### ACTION ITEM
Give back each entry verbatim.

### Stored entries
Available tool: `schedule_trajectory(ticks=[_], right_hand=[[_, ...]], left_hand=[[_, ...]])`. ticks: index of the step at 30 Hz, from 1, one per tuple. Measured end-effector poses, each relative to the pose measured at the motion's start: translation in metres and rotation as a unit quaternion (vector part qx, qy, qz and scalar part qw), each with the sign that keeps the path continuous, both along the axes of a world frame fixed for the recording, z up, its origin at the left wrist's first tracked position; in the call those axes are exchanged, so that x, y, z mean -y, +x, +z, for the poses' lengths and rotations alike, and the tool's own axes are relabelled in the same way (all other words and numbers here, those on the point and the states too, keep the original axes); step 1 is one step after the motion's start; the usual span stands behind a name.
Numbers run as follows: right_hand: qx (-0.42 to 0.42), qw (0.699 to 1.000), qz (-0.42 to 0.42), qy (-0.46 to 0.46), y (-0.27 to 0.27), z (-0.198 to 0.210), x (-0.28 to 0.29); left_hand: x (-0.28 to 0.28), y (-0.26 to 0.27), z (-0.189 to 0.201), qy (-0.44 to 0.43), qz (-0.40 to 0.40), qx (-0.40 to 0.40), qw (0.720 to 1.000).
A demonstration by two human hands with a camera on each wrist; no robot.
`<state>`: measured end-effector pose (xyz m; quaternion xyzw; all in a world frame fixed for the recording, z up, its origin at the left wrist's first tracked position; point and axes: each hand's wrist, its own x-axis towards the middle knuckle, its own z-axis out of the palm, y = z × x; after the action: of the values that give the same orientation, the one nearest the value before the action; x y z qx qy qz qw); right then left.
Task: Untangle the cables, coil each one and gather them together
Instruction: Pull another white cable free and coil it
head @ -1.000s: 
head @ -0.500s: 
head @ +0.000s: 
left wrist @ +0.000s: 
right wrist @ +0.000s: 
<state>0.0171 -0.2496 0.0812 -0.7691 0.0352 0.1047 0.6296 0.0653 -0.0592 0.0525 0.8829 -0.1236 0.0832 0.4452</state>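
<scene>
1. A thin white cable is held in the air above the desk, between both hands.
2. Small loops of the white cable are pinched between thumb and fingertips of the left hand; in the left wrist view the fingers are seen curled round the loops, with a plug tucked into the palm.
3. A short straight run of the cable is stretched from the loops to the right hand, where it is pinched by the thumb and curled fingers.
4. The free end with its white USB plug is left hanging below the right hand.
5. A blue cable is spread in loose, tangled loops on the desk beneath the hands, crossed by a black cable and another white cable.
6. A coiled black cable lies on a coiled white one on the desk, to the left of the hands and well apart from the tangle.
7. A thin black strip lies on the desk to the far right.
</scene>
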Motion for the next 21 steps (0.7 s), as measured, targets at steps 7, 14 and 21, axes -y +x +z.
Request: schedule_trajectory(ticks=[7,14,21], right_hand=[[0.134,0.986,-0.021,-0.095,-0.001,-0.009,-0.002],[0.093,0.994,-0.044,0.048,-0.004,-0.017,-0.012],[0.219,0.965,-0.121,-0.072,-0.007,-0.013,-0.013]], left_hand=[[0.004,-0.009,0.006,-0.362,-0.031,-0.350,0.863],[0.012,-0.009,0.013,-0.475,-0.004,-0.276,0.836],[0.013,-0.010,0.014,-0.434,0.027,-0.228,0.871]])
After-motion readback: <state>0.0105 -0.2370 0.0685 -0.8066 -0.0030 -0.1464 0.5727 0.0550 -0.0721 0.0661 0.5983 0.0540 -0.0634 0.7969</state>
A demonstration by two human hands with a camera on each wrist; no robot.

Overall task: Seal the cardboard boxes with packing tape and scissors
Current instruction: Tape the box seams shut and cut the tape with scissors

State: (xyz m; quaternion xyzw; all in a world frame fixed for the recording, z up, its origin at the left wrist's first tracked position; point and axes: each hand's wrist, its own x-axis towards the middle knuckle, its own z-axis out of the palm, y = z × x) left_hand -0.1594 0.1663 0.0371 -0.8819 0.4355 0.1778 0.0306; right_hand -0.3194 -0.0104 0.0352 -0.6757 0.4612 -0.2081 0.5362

### OUTPUT FOR THIS EXERCISE
Available tool: `schedule_trajectory(ticks=[_], right_hand=[[_, ...]], left_hand=[[_, ...]])`. ticks: index of the step at 30 Hz, from 1, one per tuple. Measured end-effector poses, each relative to the pose measured at the motion's start: translation in metres and rotation as a unit quaternion (vector part qx, qy, qz and scalar part qw), each with the sign that keeps the path continuous, both along the axes of a world frame fixed for the recording, z up, its origin at the left wrist's first tracked position; in the call those axes are exchanged, so that x, y, z mean -y, +x, +z, for the poses' lengths and rotations alike, and the tool's own axes are relabelled in the same way (all other words and numbers here, those on the point and the states too, keep the original axes); step 1 is one step after the motion's start; the usual span stands behind a name.
Numbers run as follows: right_hand: qx (-0.42 to 0.42), qw (0.699 to 1.000), qz (-0.42 to 0.42), qy (-0.46 to 0.46), y (-0.27 to 0.27), z (-0.198 to 0.210), x (-0.28 to 0.29); left_hand: x (-0.28 to 0.28), y (-0.26 to 0.27), z (-0.189 to 0.201), qy (-0.44 to 0.43), qz (-0.40 to 0.40), qx (-0.40 to 0.40), qw (0.720 to 1.000).
A demonstration by two human hands with a camera on each wrist; no robot.
`<state>`: measured end-effector pose (xyz m; quaternion xyzw; all in a world frame fixed for the recording, z up, its origin at the left wrist's first tracked position; point and axes: each hand's wrist, its own x-axis towards the middle knuckle, its own z-axis out of the palm, y = z × x; after the action: of the values that give the same orientation, the one nearest the value before the action; x y z qx qy qz qw); right then left.
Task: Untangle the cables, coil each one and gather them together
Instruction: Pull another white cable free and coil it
head @ -1.000s: 
head @ -0.500s: 
head @ +0.000s: 
left wrist @ +0.000s: 
right wrist @ +0.000s: 
<state>0.0171 -0.2496 0.0812 -0.7691 0.0352 0.1047 0.6296 0.0653 -0.0592 0.0525 0.8829 -0.1236 0.0832 0.4452</state>
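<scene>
1. A thin white cable is held in the air above the desk, between both hands.
2. Small loops of the white cable are pinched between thumb and fingertips of the left hand; in the left wrist view the fingers are seen curled round the loops, with a plug tucked into the palm.
3. A short straight run of the cable is stretched from the loops to the right hand, where it is pinched by the thumb and curled fingers.
4. The free end with its white USB plug is left hanging below the right hand.
5. A blue cable is spread in loose, tangled loops on the desk beneath the hands, crossed by a black cable and another white cable.
6. A coiled black cable lies on a coiled white one on the desk, to the left of the hands and well apart from the tangle.
7. A thin black strip lies on the desk to the far right.
</scene>
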Motion for the next 21 steps (0.7 s), as measured, targets at steps 7, 14 and 21, axes -y +x +z.
Request: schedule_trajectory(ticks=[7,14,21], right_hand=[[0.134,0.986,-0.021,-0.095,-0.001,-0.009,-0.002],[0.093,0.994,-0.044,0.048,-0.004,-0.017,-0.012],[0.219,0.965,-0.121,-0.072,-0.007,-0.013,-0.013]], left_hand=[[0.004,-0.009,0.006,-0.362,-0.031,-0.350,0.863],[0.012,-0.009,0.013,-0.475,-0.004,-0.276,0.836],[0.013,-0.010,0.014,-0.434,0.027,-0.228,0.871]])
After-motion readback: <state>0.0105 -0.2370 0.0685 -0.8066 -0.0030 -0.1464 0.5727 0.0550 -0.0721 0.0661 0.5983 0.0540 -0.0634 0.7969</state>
A demonstration by two human hands with a camera on each wrist; no robot.

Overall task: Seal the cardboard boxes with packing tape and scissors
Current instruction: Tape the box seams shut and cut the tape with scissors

State: (xyz m; quaternion xyzw; all in a world frame fixed for the recording, z up, its origin at the left wrist's first tracked position; point and axes: each hand's wrist, its own x-axis towards the middle knuckle, its own z-axis out of the palm, y = z × x) left_hand -0.1594 0.1663 0.0371 -0.8819 0.4355 0.1778 0.0306; right_hand -0.3194 -0.0104 0.0352 -0.6757 0.4612 -0.2081 0.5362

With this output, the exercise is done.